OED exhibition co-curated by Charlotte Brewer
26 April 2022
A new display at the Bodleian’s Weston Library shines a light on the correspondence engaged in by James Murray, the first Chief Editor of the Oxford English Dictionary.
Co-curated by Tutorial Fellow in English, Professor Charlotte Brewer, ‘The Oxford English Dictionary and the Public’ gives a snapshot of the wealth of material in the Bodleian archives. As Chief Editor of the OED, Murray (1837-1915) sent and received huge quantities of letters — so many in fact that the Post Office installed a post box outside his house on Banbury Road in 1885.
Included in the Weston Library display are letters by George Eliot (on adust), Thomas Hardy (on West Country words), Tennyson (balm-cricket), R. L. Stevenson (brean), William Gladstone (dogmatization) and others, all responding to queries from Murray as to what they meant when they used a particular word and how that should be explained in the new dictionary. The display also includes correspondence Murray received following a public appeal in 1891 on how the word content(s) should be pronounced — the 400-odd responses included postcards from academics, men and women of letters, and ‘ordinary’ people, not least the young Gertrude Bell (later to become famous as an explorer, diplomat and archaeologist).

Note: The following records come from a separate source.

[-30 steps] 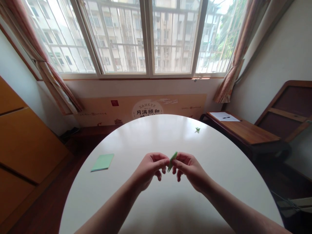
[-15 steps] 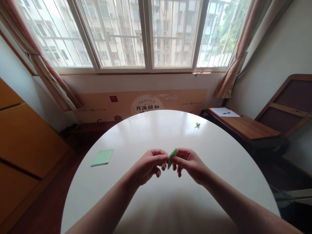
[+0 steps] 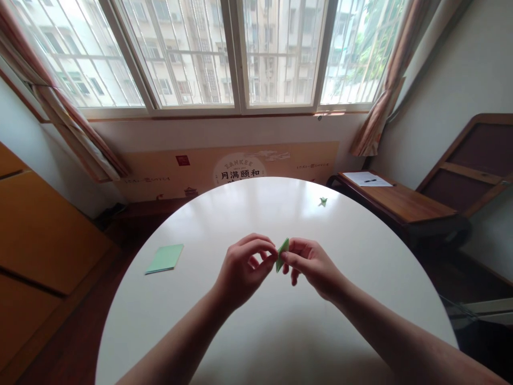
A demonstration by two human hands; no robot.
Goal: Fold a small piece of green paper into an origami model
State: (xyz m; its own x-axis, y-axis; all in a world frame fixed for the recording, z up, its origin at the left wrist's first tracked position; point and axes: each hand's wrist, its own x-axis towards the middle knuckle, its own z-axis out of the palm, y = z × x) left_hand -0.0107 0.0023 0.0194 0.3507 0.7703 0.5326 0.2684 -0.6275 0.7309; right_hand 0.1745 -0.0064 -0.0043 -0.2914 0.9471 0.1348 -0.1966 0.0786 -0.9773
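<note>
A small piece of folded green paper (image 3: 282, 254) is held upright above the white round table, a narrow pointed shape. My right hand (image 3: 311, 266) pinches its right side between thumb and fingers. From the left, my left hand (image 3: 249, 267) has thumb and forefinger closed together on the paper's left edge, the other fingers curled behind. Over on the left of the table lies a stack of square green paper sheets (image 3: 164, 259). Near the far right edge sits a small green folded paper figure (image 3: 323, 201).
The white round table (image 3: 248, 214) stands before a barred window. Right of it is a wooden bench (image 3: 417, 203) with a white paper sheet (image 3: 363, 179) and a dark pen on it. An orange-brown cabinet (image 3: 48, 230) stands at the left.
My left hand has turned, its wrist now higher and its fingertips pinched at the paper's edge. The right hand keeps its grip. The whole view has shifted slightly.
</note>
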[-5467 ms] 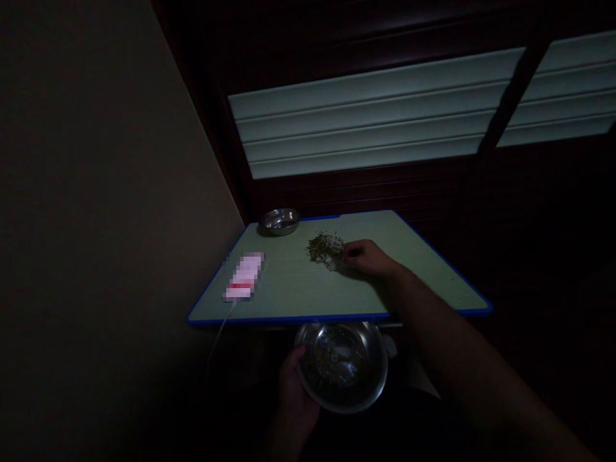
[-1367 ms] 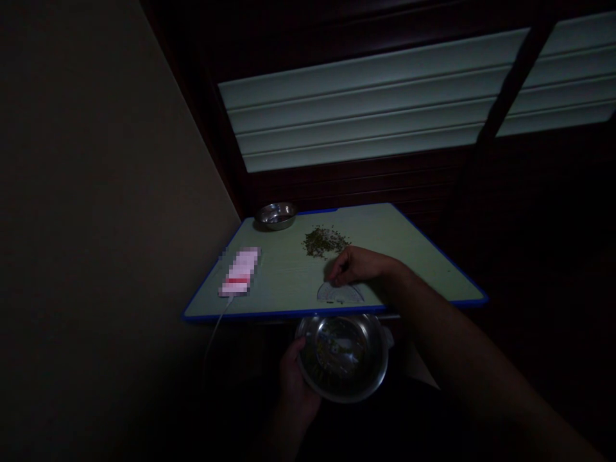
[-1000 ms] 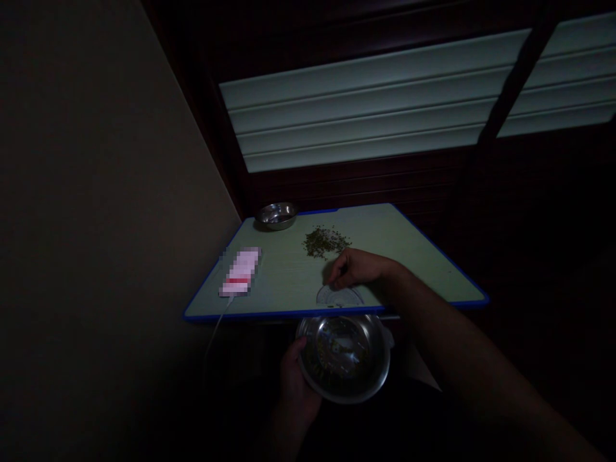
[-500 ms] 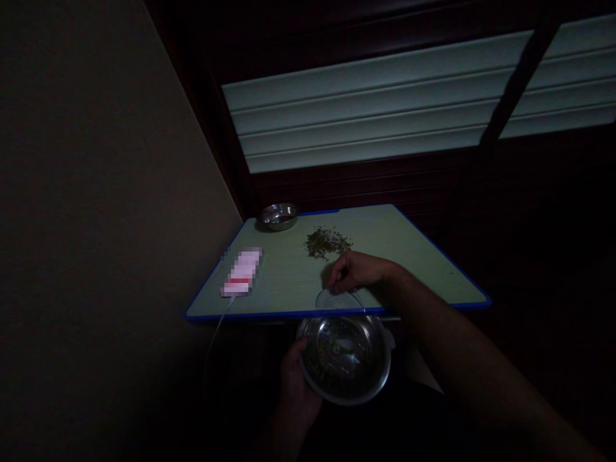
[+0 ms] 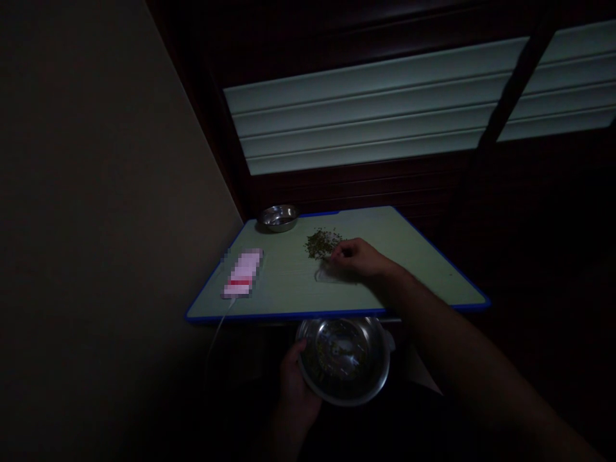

The exhibition reveals just some of the material feeding into the pilot edition of Murray’s correspondence, The Murray Scriptorium, which is being edited by Professor Charlotte Brewer and Dr Stephen Turton (Gonville and Caius College, Cambridge). The project is funded by the British Academy and Leverhulme Trust and will go live later this year. More details are available at http://murrayscriptorium.org.
The Weston Library display is free to visit in Blackwell Hall and is on show until 3 July 2022.